Problem description
Every line from the one containing "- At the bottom" to the one containing "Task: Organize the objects" in the records below, both included, must be set down exactly, and no other line.

Stored entries
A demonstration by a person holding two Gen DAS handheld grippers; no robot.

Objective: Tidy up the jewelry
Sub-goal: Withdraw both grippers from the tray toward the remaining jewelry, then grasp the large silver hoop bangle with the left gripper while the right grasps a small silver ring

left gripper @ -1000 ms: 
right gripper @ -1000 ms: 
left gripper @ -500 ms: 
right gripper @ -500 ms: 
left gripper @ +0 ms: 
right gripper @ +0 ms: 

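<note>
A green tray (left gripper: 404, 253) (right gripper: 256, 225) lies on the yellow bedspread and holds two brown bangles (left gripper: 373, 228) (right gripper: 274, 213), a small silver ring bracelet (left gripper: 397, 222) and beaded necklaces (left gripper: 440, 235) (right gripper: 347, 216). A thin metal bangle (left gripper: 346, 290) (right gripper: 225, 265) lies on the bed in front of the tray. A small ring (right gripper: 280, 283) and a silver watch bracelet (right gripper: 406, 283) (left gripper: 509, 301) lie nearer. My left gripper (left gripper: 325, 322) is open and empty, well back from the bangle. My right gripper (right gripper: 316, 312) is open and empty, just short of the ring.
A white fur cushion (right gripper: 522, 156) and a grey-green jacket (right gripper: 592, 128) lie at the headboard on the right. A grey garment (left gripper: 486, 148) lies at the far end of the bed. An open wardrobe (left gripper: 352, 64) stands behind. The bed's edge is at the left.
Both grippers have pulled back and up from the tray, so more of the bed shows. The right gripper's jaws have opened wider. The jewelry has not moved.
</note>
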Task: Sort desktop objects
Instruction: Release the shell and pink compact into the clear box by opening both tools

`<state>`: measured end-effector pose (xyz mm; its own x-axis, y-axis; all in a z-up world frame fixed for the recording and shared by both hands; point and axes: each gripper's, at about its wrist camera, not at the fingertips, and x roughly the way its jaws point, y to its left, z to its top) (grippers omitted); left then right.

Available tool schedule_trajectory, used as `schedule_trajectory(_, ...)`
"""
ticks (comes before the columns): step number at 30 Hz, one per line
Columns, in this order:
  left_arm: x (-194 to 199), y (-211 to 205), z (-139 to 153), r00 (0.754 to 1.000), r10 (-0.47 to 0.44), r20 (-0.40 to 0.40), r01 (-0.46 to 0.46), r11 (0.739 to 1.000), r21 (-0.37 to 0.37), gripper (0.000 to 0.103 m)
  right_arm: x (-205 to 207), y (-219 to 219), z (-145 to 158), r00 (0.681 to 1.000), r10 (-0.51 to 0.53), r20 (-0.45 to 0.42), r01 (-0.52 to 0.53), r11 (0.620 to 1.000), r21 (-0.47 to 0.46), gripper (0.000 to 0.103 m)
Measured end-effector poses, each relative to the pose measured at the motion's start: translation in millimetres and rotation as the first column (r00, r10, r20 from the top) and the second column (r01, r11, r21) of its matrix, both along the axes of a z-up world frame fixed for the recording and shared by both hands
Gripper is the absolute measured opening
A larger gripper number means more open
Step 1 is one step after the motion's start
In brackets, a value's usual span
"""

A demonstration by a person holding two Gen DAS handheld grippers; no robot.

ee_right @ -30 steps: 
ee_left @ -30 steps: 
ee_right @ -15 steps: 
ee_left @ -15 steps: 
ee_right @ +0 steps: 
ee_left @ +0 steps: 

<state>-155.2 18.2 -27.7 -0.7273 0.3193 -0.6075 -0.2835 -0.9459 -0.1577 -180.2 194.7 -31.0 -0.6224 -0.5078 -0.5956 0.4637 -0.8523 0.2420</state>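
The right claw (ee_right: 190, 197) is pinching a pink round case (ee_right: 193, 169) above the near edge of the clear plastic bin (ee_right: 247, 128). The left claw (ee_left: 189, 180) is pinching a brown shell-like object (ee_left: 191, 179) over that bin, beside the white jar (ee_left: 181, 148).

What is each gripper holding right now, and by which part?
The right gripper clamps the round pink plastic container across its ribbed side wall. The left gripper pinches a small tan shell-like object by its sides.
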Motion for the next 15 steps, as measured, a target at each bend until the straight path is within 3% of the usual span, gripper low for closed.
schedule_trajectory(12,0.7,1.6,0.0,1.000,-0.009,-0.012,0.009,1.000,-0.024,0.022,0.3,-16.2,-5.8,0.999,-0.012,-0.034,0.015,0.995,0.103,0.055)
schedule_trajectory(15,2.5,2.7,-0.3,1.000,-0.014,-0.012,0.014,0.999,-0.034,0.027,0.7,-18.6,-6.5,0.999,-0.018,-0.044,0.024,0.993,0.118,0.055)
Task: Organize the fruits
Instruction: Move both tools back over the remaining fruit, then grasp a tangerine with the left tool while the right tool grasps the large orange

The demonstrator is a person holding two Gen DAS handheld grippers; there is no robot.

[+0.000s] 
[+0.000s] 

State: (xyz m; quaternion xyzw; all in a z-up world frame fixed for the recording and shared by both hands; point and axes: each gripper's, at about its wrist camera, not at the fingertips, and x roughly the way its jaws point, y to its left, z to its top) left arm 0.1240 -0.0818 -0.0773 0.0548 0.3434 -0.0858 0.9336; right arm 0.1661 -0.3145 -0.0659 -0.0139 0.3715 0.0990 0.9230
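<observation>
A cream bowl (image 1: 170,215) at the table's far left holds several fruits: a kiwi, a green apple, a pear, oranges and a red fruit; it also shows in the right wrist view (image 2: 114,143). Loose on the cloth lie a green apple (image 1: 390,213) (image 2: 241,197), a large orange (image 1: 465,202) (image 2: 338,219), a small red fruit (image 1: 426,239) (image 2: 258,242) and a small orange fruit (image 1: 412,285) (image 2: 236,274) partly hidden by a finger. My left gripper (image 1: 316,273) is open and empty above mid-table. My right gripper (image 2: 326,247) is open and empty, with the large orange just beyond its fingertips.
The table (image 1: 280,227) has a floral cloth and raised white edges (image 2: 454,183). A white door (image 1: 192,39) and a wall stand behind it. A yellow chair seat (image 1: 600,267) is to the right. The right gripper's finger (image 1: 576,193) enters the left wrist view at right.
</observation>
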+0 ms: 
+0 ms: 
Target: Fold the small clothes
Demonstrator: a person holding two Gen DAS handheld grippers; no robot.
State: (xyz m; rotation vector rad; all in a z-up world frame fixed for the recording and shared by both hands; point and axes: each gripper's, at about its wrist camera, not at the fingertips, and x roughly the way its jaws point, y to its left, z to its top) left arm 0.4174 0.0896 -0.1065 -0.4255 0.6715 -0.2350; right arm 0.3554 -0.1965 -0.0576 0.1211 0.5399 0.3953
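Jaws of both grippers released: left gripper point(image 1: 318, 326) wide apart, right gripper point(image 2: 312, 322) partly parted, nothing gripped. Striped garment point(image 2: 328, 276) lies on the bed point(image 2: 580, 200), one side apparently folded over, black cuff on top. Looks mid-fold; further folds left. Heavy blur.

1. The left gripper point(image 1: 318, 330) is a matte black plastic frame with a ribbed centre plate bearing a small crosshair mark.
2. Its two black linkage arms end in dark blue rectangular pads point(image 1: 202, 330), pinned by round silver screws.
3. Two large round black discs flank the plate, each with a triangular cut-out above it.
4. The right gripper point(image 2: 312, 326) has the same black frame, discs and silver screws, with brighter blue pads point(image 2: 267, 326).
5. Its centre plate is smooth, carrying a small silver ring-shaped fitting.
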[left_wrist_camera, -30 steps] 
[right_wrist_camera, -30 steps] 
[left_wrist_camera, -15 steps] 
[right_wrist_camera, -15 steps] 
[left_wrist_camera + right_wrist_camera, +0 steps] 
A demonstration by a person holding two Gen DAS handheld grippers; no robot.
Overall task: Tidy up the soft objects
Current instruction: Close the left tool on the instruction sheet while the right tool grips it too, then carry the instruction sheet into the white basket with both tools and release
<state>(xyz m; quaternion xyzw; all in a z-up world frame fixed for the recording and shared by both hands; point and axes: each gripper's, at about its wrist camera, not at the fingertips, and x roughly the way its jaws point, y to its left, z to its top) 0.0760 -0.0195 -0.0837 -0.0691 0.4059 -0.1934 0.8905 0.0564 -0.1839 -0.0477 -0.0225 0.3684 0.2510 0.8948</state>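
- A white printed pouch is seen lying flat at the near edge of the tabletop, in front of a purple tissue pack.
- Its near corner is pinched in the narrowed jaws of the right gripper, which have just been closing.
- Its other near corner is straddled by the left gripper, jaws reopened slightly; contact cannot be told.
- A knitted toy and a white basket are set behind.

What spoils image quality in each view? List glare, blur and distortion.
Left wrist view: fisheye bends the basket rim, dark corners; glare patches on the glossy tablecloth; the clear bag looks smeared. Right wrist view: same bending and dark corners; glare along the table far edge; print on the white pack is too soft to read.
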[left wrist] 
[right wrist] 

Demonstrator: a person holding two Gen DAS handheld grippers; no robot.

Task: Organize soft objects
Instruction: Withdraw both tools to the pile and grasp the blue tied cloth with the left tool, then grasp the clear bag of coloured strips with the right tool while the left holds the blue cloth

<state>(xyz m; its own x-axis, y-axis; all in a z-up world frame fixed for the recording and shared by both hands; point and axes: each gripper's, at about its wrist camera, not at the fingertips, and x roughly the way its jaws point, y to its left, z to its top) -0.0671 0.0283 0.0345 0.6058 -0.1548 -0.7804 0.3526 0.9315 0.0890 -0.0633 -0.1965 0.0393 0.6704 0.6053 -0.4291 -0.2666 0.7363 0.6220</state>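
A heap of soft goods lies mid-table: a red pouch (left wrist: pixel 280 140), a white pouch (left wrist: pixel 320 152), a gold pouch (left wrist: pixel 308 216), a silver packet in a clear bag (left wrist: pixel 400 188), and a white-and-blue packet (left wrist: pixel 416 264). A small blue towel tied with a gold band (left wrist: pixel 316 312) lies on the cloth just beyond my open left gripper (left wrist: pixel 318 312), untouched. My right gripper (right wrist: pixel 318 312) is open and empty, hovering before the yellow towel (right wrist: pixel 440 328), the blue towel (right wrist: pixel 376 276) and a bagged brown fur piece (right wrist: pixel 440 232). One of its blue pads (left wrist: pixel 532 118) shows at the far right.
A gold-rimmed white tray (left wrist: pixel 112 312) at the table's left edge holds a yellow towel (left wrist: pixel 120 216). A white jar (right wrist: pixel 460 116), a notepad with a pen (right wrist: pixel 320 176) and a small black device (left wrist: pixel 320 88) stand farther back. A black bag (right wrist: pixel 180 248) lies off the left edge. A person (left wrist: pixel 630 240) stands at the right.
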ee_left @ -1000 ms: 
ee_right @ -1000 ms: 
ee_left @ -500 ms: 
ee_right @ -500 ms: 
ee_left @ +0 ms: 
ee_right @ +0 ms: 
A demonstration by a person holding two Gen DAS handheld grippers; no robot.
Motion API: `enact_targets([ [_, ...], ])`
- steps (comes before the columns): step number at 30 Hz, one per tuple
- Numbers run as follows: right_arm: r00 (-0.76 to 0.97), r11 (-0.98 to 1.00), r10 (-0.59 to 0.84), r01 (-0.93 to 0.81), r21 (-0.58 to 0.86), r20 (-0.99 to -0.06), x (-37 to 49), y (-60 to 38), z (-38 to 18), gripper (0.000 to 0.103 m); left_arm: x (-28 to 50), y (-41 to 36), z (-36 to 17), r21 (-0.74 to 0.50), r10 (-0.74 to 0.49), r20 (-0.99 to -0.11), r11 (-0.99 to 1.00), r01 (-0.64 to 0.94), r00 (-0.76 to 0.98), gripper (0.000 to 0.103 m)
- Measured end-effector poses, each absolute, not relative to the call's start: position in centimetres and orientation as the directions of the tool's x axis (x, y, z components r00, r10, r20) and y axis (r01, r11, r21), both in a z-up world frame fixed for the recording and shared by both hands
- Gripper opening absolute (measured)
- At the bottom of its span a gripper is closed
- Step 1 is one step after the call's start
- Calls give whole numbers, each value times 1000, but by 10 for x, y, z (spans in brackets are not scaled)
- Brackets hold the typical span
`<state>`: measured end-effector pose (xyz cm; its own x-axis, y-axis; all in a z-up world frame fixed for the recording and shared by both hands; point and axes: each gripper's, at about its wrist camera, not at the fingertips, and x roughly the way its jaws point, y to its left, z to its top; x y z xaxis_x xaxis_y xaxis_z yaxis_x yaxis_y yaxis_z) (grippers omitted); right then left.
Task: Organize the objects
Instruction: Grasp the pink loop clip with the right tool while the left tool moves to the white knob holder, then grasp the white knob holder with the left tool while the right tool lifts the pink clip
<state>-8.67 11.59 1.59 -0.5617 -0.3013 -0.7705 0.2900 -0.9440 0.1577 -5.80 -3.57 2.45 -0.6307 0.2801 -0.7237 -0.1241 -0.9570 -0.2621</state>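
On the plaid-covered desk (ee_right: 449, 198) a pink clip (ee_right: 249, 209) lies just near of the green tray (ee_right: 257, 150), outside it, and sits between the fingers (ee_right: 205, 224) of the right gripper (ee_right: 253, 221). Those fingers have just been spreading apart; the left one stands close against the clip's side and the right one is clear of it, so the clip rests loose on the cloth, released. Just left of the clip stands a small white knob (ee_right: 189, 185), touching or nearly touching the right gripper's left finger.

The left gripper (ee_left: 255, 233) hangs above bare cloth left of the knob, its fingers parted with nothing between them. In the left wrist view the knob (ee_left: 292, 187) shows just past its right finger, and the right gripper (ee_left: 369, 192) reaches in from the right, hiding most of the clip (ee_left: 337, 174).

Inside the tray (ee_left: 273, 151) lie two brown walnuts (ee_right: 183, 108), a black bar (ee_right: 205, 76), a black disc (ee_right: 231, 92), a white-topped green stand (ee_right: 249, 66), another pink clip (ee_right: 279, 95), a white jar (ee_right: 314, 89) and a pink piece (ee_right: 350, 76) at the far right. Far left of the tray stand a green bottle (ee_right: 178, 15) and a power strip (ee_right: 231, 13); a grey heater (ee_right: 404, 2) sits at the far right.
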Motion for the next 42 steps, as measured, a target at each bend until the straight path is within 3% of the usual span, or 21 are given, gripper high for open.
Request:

Expected output
- At the bottom of its span a gripper is closed
- Step 1 is one step after the call's start
- Calls give whole numbers, each value times 1000, but by 10 for x, y, z (spans in brackets are not scaled)
- Brackets hold the typical span
`<state>`: measured end-effector pose (xyz cm; its own x-axis, y-axis; all in a z-up world frame fixed for the recording and shared by both hands; point and axes: each gripper's, at about its wrist camera, not at the fingertips, and x roughly the way its jaws point, y to its left, z to its top; x y z xaxis_x xaxis_y xaxis_z yaxis_x yaxis_y yaxis_z) (grippers omitted); right then left.
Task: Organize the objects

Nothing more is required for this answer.